Eine Ungleichbehandlung i. S. des Artikels 3 GG ist zu verneinen. Die Leistungen des Lebensmittelhandels und -handwerks sind wirtschaftlich mit denen der Gastronomie nicht vergleichbar. Ein Vergleichsmaßstab kann auf keinen Fall auf dem Weg über die Produktionstiefe bzw. über den Veredelungsgsrad der gelieferten Lebensmittel hergestellt werden, denn dieser Maßstab ist generell untauglich. Die Umsatzsteuer besteuert die jeweilige Leistung, ohne sie unter vorbezeichnetem Maßstab zu bewerten. Die Wahl eines Steuersatzes unter den dargestellten Gesichtspunkten wäre ohnehin nicht durchführbar. Mithin ist davon auszugehen, daß sich der Gesetzgeber entschieden hat, die Lebensmittelbeschaffung durch Einkauf im Handel anders zu behandeln als den Lebensmittelverzehr in der Gastronomie. Da der allgemeine Steuersatz auch im Verhältnis zur Lieferung von Lebensmitteln der Normalsatz ist, müßte die Präferenzierung der Umsätze des Lebensmittelhandels und -handwerks (gegenüber der Gastronomie) zu einer Wettbewerbsbeeinträchtigung der Gastronomie führen, ehe bezüglich dieser von einer Ungleichbehandlung mit verfassungsrechtlicher Relevanz gesprochen werden könnte. Das ist jedoch nicht feststellbar und auch nicht durch die Revision belegt. Abgesehen von dem Kantinenverzehr während der Arbeitszeit wird die Wahl zwischen häuslichem Verzehr und Verzehr in der Gaststätte nicht durch den Preis, sondern durch die individuellen Lebensgewohnheiten der Bürger bestimmt.
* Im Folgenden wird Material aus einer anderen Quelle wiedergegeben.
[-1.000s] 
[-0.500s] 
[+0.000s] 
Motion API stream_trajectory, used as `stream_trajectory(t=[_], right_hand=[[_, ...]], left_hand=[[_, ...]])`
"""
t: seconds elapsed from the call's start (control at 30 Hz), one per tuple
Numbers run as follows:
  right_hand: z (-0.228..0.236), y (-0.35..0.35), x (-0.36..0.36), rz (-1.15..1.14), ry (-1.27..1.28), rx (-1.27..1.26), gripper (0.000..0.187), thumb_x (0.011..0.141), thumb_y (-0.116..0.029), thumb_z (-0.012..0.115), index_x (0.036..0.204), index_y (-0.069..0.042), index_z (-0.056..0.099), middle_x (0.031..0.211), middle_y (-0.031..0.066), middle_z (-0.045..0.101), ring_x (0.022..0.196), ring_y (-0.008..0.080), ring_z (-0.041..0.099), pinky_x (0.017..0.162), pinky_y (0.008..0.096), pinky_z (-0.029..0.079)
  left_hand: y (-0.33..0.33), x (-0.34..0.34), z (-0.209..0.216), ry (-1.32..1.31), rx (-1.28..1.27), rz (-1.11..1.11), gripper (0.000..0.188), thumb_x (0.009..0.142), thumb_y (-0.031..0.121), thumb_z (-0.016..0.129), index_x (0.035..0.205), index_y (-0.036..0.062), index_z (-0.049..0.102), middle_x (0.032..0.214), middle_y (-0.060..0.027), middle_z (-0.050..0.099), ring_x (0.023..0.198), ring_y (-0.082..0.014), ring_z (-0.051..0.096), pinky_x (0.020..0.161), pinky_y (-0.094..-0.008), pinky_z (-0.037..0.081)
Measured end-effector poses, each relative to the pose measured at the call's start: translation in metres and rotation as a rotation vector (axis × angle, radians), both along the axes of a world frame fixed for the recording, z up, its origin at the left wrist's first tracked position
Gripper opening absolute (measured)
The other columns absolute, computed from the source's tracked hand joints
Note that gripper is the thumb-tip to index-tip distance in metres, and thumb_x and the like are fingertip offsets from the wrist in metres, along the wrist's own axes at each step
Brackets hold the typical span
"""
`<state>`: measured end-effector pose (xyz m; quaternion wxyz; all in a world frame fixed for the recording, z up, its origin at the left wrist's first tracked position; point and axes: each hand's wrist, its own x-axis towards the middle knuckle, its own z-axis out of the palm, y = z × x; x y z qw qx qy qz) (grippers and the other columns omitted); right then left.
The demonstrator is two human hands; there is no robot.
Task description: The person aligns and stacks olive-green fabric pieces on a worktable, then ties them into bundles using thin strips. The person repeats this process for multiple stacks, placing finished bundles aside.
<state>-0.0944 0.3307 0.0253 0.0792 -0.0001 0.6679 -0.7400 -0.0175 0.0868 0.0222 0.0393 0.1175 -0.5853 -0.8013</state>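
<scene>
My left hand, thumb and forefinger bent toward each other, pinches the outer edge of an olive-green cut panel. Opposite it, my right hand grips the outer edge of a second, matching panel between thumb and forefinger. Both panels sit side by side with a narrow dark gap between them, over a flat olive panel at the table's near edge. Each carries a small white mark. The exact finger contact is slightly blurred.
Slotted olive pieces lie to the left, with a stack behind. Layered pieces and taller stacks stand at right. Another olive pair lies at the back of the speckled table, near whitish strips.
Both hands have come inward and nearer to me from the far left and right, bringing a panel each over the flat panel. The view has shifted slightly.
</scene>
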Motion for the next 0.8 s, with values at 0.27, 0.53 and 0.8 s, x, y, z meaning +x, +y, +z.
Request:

7. Da das Finanzgericht von anderen rechtlichen Überlegungen ausgegangen ist und maßgeblich auf das Vorhandensein von Vorrichtungen im Sinne des § 5 der 3. UStDV abgestellt hat, war sein Urteil aufzuheben.
Die Sache ist entscheidungsreif. Sie führt zur Abweisung der Klage. Der Kläger hat im Streitjahr 1973 an seine Kunden Speisen (nämlich Bratwürstchen, Suppen und dergleichen) zum bestimmungsgemäßen Verzehr an Ort und Stelle im Sinne des § 12 Abs. 2 Nr. 1 Satz 2 UStG 1967 geliefert. Der Kläger ermöglichte den sofortigen Verzehr der Speisen sowohl durch eine eßfertige Zubereitung der Lebensmittel als auch durch eine Darreichung dieser verzehrfertigen Lebensmittel auf Papptellern und in Pappbechern. Der örtliche und zeitliche Bezug zwischen Speisenabgabe und Verzehr wird ergänzend belegt durch das bei diesem Speisenangebot branchenübliche (nicht besonders berechnete) Angebot von Beilagen und Gewürzen.